The Department has a particular focus on the following four areas:
Crime, law, and security
Crime, law, and security raise pressing issues for understanding contemporary policing and security practices and their cultural, political, and socio-legal implications. Our researchers study the causes, institutional responses to, and governance of crime, deviance, and anti-social behaviour. Our diverse and active faculty support theoretically informed research in a range of substantive areas such as border security, criminal justice, criminal networks, national and international security, organized crime, policing, punishment, security and surveillance studies, socio-legal studies and terrorism.
Faculty members with expertise in this area include:
- Boyle, Phil
- Campeau, Holly
- Ellis, Adam
- Gallupe, Owen
- Molnar, Adam
- O'Connor, Daniel
- Schulenberg, Jennifer
- Singh, Rashmee
- Turnbull, Sarah
- Whitson, Jennifer
Knowledge, education, and digital culture
Knowledge, education, and digital cultures examines the development, conditions, and transmission of knowledge, values and practices. Our researchers study how social contexts and informal and formal processes relate to the following origins of ideas, ideology, scientific and technical expertise, human development, social structures and social stratification. Such research spans various levels of analysis, ranging from the individual to the structure of relations among institutions. Faculty and graduate students working in these areas investigate a range of topics including think tanks, intellectual networks, the culture of cities, parenting, the organization of schooling, academic achievement, new media and gaming.
Faculty members with expertise in this area include:
- Aurini, Janice
- Bonner, Kieran
- Fan, Lai-Tze
- Hoeppe, Goetz
- McLevey, John
- Watts, Galen
- Whitson, Jennifer
- Wilkins-Laflamme, Sarah
Migration, borders, and transnationalism
Migration within and between countries has reached unprecedented levels and continues to shape the societies we live in.
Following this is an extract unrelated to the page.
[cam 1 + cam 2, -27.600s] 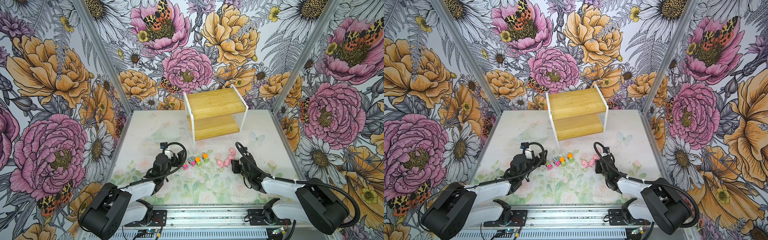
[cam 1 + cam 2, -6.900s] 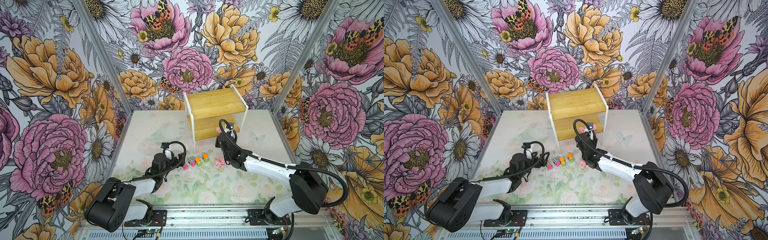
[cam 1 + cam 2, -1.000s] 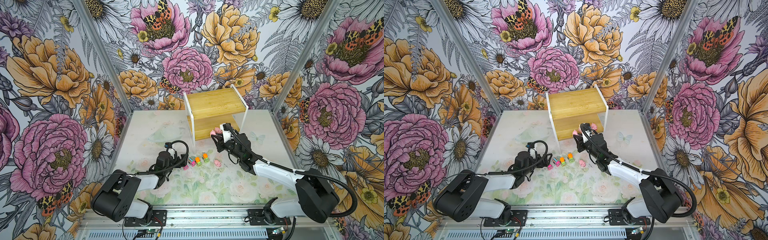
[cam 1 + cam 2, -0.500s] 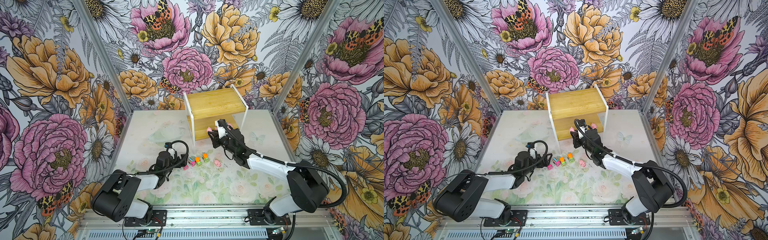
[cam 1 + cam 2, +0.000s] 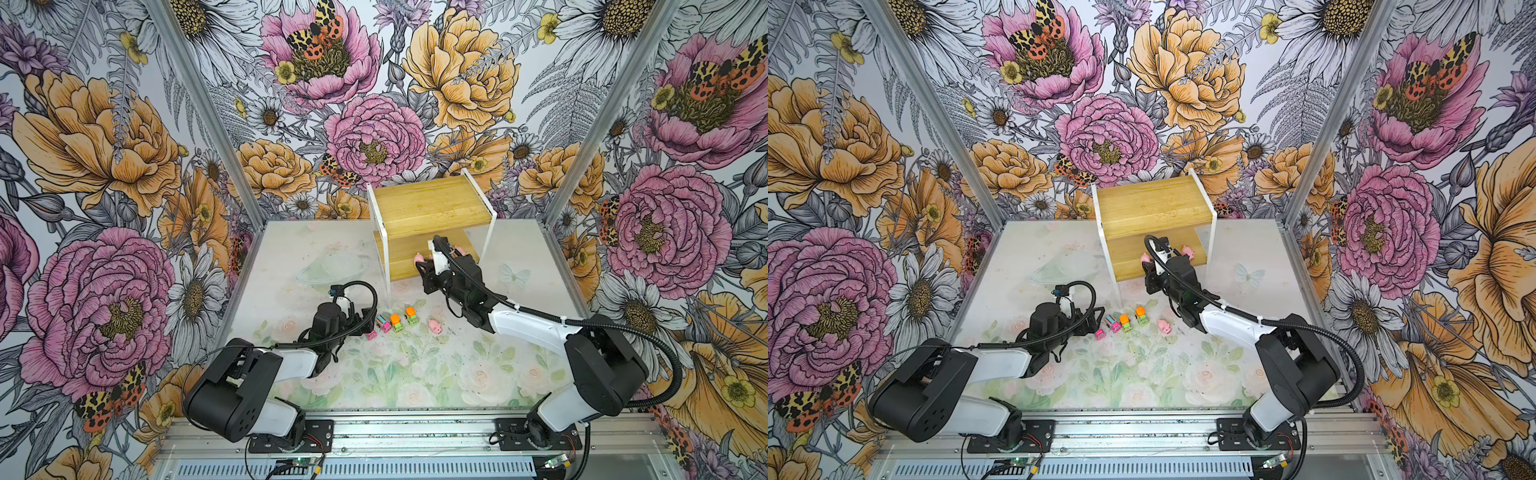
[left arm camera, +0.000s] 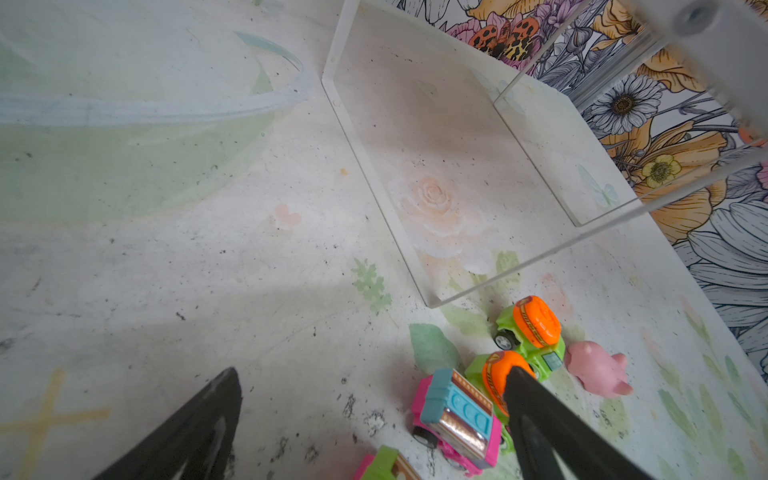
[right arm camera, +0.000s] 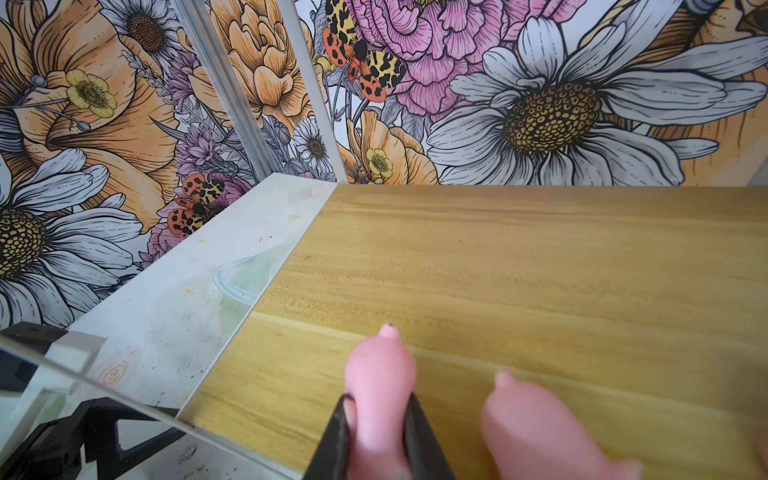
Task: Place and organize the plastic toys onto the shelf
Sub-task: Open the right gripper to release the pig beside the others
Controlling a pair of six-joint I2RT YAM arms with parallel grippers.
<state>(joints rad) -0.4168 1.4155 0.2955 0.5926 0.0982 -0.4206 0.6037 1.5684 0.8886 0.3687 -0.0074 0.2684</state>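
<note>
Right tool (image 7: 378, 413) is clamped narrow on a pig (image 7: 380, 365) over the lower board (image 5: 405, 253) of the shelf (image 5: 428, 203), at the centre of both top views. A second pig (image 7: 536, 424) lies on that board just beside it; whether the gripped pig touches the wood cannot be told. Left tool (image 6: 372, 370) is spread wide and empty, low over the tabletop (image 5: 291, 257) left of centre, next to four cars (image 5: 397, 322) lined up there, with a third pig (image 5: 435, 326) at the row's right end.
</note>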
Simultaneously, the proliferation of border and migration controls contributes to an increase in inequality and violence and to the classification of populations as citizens and non-citizens, and as wanted and unwanted migrants. Such practices shape political, legal, and cultural frameworks and have lasting effects on migrants and their socio-economic wellbeing, as well as on areas of origin, transit, and destination. Faculty and graduate students working in this area investigate how migration, borders, and transnationalism intersect with issues of global and national inequality, freedom of movement, citizenship and belonging, humanitarian and development governance, and security.
Faculty members with expertise in this area include:
- Bonner, Kieran
- Boyle, Philip
- Cooke, Martin
- Ilcan, Suzan
- O'Connor, Daniel
- Turnbull, Sarah
- Wilkins-Laflamme, Sarah
Social inequality and public policy
There are many dimensions of systematic inequality in society. Scholars of social inequality and public policy are interested in understanding the production and reproduction of systematic inequality, and social policy’s role in these dynamics. Dimensions of inequality include age, race/ethnicity, income, Aboriginality, gender, religion, immigration status, sexuality, rural/urban geography, health status and (dis)ability and social class, among others. Social policy areas of focus include educational policy, health and health care, pensions and income support, welfare, social assistance, environmental legislation, immigration and security, and policing and law enforcement.